Aim of the exercise:
Filter the data for lines with the word "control" and copy those lines.

Information supplied:
★ ★ ★ ★

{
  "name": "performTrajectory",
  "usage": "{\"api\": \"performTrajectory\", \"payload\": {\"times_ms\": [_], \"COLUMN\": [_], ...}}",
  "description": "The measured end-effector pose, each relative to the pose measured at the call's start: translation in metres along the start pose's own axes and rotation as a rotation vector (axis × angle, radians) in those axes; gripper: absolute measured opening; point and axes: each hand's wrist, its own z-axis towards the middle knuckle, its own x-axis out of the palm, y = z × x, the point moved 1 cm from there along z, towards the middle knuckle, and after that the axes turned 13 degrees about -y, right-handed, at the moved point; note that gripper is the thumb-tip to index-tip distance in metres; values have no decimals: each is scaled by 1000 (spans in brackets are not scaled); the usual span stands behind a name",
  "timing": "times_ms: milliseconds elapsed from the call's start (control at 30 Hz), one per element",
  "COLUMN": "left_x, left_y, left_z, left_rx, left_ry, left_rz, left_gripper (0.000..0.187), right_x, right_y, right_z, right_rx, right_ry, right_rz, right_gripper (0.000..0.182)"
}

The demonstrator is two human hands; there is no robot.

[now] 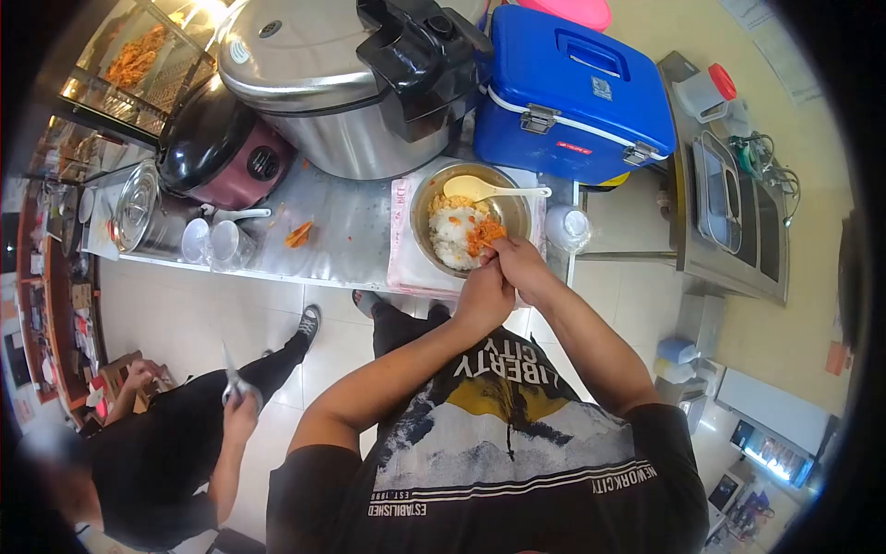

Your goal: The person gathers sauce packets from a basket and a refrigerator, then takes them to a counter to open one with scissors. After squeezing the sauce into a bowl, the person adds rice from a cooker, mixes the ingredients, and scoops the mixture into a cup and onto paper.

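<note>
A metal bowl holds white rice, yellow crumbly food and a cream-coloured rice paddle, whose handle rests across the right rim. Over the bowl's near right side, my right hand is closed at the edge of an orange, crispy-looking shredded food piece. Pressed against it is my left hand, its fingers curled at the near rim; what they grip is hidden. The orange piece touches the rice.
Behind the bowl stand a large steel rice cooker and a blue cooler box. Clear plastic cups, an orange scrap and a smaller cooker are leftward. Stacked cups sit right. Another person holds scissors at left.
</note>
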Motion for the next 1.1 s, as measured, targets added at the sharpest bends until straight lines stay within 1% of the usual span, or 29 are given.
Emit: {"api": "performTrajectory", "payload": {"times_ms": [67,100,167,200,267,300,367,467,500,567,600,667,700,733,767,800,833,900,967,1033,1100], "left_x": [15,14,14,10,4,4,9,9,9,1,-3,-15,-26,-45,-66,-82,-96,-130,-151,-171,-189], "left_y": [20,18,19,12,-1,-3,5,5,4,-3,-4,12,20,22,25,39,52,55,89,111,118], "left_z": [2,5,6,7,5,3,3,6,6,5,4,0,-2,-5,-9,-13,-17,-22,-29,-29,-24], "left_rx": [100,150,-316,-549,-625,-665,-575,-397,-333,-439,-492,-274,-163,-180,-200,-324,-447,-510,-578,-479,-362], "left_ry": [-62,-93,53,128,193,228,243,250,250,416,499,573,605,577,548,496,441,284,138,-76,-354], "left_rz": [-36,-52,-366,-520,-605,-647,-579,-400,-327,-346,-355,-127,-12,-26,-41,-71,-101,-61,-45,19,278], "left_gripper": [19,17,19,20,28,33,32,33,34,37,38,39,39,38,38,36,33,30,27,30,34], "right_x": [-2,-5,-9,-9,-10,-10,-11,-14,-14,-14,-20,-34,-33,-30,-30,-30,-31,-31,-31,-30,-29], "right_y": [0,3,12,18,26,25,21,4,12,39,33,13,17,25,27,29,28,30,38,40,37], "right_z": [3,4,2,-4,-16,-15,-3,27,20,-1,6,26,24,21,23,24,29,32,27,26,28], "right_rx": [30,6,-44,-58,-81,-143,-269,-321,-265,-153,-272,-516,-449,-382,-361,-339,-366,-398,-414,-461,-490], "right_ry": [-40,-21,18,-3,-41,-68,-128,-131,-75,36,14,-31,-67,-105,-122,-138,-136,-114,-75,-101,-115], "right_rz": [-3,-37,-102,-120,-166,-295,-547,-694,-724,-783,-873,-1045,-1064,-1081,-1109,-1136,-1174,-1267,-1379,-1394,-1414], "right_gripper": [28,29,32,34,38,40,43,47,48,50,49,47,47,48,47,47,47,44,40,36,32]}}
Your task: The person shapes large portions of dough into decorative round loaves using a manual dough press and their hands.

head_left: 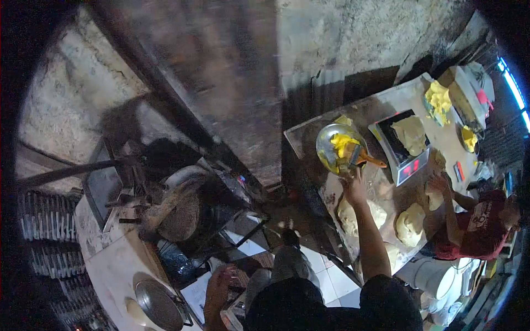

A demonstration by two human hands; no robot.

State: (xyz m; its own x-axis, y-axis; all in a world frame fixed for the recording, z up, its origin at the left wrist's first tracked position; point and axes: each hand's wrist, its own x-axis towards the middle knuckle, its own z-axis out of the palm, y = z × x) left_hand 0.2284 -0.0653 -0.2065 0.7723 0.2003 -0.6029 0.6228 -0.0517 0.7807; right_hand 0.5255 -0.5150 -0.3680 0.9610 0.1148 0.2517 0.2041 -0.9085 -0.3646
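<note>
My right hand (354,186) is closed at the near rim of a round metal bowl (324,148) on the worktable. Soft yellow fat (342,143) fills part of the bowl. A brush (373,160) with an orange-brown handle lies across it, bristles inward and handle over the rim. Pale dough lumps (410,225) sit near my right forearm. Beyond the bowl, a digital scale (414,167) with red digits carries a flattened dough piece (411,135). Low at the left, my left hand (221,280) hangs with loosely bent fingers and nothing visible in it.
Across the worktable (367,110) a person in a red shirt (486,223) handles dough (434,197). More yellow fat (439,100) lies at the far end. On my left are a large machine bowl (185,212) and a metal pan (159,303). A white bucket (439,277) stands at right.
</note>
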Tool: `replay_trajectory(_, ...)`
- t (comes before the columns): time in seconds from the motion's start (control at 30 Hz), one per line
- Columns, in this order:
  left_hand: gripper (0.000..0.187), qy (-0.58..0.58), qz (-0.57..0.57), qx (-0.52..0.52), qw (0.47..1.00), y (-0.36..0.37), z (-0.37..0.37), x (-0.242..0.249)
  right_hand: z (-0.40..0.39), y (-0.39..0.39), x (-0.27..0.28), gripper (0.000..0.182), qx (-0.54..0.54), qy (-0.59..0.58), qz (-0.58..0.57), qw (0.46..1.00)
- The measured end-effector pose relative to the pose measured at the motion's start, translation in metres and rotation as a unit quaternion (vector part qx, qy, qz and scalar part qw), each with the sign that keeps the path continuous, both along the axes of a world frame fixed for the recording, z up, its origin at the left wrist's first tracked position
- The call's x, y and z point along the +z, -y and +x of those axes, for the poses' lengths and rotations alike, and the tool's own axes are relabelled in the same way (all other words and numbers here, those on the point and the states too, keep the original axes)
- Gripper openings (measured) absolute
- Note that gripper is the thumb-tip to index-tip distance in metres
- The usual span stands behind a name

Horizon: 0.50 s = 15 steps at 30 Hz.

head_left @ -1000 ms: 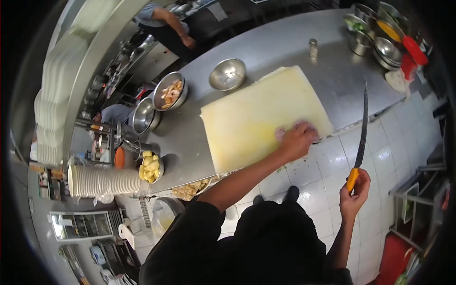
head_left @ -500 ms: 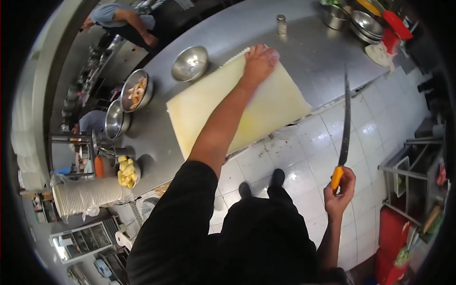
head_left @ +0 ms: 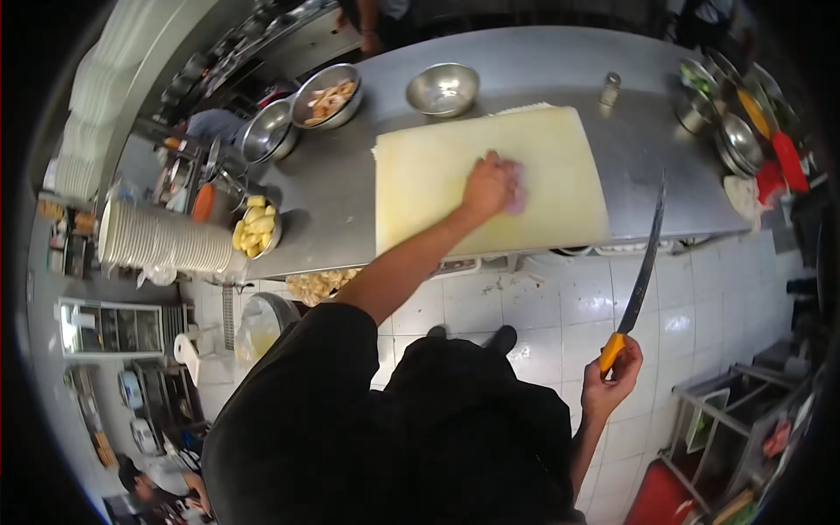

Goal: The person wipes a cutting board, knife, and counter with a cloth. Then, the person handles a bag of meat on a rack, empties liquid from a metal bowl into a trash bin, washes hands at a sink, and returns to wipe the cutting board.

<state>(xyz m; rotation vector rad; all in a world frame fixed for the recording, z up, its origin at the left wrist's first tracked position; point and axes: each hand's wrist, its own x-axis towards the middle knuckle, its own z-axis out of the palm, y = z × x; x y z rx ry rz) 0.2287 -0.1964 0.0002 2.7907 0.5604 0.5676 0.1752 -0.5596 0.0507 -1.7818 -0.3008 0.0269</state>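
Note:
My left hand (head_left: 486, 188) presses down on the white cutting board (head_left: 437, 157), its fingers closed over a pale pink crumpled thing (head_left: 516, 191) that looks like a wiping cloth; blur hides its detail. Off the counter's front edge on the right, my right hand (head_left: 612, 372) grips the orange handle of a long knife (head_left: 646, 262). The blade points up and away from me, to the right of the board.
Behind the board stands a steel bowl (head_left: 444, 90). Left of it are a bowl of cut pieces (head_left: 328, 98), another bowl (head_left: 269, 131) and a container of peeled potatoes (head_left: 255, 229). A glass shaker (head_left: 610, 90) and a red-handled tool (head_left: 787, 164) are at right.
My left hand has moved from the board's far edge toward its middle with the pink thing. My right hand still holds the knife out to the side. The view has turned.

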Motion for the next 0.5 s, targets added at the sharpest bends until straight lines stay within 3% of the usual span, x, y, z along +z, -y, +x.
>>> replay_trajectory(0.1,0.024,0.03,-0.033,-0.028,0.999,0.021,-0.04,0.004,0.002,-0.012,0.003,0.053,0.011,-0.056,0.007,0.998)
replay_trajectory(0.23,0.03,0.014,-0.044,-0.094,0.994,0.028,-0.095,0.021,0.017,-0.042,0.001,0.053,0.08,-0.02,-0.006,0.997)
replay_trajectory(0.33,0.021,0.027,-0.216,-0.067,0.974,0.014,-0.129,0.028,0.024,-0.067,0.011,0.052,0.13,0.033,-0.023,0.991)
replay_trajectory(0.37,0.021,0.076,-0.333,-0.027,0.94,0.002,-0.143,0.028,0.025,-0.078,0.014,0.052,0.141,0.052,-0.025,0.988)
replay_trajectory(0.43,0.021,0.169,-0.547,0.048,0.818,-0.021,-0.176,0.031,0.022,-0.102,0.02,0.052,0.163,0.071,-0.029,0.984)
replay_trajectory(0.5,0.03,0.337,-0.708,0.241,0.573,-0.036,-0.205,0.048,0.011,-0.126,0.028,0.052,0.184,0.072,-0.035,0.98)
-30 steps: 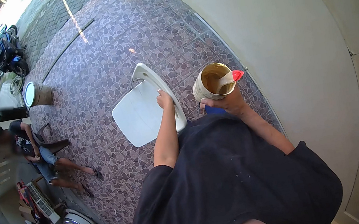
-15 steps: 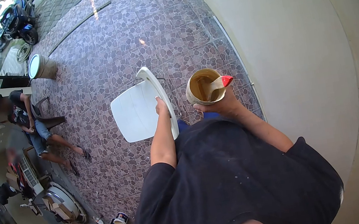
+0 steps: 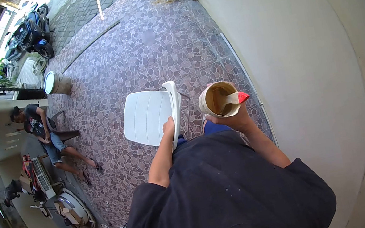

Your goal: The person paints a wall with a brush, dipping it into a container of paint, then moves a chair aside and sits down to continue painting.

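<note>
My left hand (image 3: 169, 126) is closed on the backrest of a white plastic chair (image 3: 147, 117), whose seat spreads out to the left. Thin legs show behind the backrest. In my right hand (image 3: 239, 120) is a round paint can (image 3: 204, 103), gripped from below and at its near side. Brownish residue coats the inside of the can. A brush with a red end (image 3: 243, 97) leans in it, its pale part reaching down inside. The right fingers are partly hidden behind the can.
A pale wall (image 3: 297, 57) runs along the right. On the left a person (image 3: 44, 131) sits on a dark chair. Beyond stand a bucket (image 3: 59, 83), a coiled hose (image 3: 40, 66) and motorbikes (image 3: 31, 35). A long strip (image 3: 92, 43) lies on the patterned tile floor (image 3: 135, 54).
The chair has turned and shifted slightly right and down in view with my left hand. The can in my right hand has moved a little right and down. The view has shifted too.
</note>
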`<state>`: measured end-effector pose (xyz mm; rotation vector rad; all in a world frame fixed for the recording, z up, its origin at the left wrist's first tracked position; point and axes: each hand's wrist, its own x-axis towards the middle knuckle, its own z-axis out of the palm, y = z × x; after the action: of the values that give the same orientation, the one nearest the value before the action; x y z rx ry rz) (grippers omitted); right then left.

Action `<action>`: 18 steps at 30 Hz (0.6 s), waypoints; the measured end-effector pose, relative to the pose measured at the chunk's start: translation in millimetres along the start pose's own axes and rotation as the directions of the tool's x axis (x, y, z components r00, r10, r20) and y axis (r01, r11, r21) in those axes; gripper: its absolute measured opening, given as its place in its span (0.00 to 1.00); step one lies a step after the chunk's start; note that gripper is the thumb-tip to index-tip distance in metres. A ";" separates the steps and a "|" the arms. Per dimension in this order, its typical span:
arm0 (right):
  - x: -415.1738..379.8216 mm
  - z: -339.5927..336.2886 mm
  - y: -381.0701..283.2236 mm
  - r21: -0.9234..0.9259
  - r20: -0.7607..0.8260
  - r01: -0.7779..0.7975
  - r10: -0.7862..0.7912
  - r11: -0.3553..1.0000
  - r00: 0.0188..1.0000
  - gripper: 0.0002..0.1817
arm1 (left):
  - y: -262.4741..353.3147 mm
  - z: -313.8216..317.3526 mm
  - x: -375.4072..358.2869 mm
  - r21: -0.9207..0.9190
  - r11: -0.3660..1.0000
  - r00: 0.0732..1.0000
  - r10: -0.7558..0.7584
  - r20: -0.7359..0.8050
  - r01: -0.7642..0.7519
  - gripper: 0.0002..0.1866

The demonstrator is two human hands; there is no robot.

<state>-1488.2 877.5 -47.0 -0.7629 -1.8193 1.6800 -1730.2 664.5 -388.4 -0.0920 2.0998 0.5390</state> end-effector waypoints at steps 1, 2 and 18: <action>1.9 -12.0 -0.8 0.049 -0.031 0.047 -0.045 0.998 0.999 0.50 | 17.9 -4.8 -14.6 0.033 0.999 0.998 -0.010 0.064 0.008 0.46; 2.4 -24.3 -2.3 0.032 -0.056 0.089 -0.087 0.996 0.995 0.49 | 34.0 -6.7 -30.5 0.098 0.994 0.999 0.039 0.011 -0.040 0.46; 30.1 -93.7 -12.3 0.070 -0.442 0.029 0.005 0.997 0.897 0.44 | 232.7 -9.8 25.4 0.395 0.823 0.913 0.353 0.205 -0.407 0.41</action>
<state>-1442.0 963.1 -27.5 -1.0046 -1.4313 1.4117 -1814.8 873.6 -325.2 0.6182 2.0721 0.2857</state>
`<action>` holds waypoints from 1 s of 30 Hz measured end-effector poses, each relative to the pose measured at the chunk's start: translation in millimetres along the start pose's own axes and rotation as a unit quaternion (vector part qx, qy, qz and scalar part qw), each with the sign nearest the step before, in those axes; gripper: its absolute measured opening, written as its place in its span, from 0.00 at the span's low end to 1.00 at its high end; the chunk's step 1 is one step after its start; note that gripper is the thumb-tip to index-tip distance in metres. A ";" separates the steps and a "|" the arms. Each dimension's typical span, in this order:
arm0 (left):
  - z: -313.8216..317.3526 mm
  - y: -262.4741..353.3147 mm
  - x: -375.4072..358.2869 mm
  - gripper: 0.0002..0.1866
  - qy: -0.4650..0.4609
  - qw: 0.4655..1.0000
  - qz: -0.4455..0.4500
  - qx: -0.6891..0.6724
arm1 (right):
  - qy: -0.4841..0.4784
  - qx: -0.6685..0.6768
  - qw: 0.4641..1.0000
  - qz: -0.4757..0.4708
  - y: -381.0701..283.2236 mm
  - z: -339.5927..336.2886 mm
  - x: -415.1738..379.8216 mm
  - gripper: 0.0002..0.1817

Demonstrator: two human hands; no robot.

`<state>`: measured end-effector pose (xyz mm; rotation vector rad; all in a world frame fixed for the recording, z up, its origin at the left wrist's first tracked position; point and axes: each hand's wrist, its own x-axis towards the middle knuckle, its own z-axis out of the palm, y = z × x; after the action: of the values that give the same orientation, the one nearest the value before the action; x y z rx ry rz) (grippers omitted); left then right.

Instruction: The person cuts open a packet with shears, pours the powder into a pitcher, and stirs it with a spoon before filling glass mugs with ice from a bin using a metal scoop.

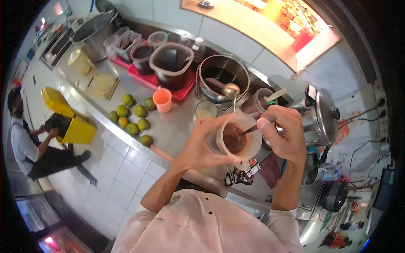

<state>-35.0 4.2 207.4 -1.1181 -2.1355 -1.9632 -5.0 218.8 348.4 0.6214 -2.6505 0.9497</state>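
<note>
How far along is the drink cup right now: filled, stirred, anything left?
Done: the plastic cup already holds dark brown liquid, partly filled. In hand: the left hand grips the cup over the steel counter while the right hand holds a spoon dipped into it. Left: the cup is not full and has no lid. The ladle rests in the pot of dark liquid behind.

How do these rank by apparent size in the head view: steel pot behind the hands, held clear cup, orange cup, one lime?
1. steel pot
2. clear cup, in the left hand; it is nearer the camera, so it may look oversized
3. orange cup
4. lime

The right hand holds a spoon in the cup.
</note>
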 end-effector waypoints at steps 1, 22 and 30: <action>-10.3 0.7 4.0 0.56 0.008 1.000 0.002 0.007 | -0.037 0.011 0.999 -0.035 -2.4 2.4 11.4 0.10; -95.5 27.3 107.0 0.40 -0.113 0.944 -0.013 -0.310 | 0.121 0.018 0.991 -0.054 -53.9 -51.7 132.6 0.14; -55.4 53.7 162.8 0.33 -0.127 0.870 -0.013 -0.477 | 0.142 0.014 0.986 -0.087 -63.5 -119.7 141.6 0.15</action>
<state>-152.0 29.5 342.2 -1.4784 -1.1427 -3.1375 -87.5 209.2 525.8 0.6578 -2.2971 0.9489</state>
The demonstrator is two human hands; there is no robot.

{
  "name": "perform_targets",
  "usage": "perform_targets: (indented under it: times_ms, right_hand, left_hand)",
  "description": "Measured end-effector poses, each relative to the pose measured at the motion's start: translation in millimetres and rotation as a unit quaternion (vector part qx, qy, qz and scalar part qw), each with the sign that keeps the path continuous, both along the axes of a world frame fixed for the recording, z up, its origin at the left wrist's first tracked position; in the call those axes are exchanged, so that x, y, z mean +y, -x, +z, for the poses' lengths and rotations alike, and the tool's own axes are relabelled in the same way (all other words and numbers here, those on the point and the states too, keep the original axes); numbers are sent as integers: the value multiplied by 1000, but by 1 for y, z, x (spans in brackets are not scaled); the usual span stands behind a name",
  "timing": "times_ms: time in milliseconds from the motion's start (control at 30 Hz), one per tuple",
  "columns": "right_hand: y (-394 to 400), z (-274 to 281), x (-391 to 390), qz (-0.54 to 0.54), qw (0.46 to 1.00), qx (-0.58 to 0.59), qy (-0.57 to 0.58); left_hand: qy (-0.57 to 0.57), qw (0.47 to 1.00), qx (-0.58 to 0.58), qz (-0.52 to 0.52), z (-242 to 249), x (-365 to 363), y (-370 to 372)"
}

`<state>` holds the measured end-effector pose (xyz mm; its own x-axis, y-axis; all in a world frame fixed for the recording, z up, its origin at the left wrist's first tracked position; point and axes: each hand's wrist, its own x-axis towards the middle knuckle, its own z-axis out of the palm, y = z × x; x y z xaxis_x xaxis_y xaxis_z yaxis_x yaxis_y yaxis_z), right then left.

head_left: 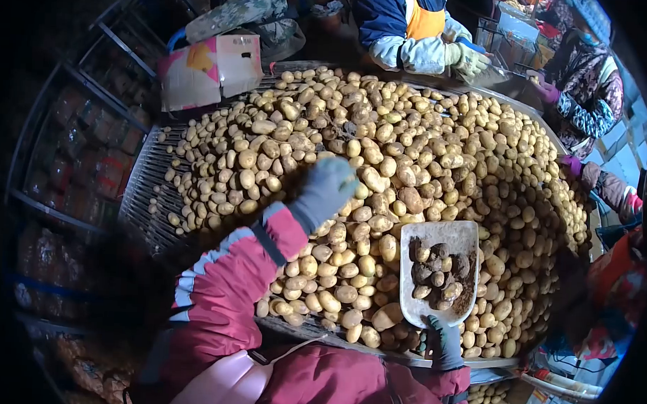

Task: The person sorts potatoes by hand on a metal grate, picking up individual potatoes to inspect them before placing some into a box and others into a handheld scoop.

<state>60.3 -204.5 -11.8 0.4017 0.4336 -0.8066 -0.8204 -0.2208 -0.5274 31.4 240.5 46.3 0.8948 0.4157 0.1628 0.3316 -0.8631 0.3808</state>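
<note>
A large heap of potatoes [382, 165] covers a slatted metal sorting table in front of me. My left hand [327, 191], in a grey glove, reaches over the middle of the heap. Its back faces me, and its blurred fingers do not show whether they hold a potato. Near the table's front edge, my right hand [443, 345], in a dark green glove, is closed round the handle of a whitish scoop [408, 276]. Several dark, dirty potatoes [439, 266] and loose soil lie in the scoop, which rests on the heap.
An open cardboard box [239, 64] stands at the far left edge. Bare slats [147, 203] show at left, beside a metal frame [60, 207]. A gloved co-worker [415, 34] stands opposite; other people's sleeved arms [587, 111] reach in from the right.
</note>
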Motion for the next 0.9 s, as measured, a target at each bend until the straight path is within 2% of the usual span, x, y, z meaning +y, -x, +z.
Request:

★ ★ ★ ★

Exercise result:
  "timing": "times_ms: milliseconds elapsed from the call's start (control at 30 Hz), one per element",
- t (comes before the columns): time in seconds from the motion's start (control at 30 Hz), one per line
  "timing": "times_ms: time in milliseconds from the motion's start (control at 30 Hz), one per tuple",

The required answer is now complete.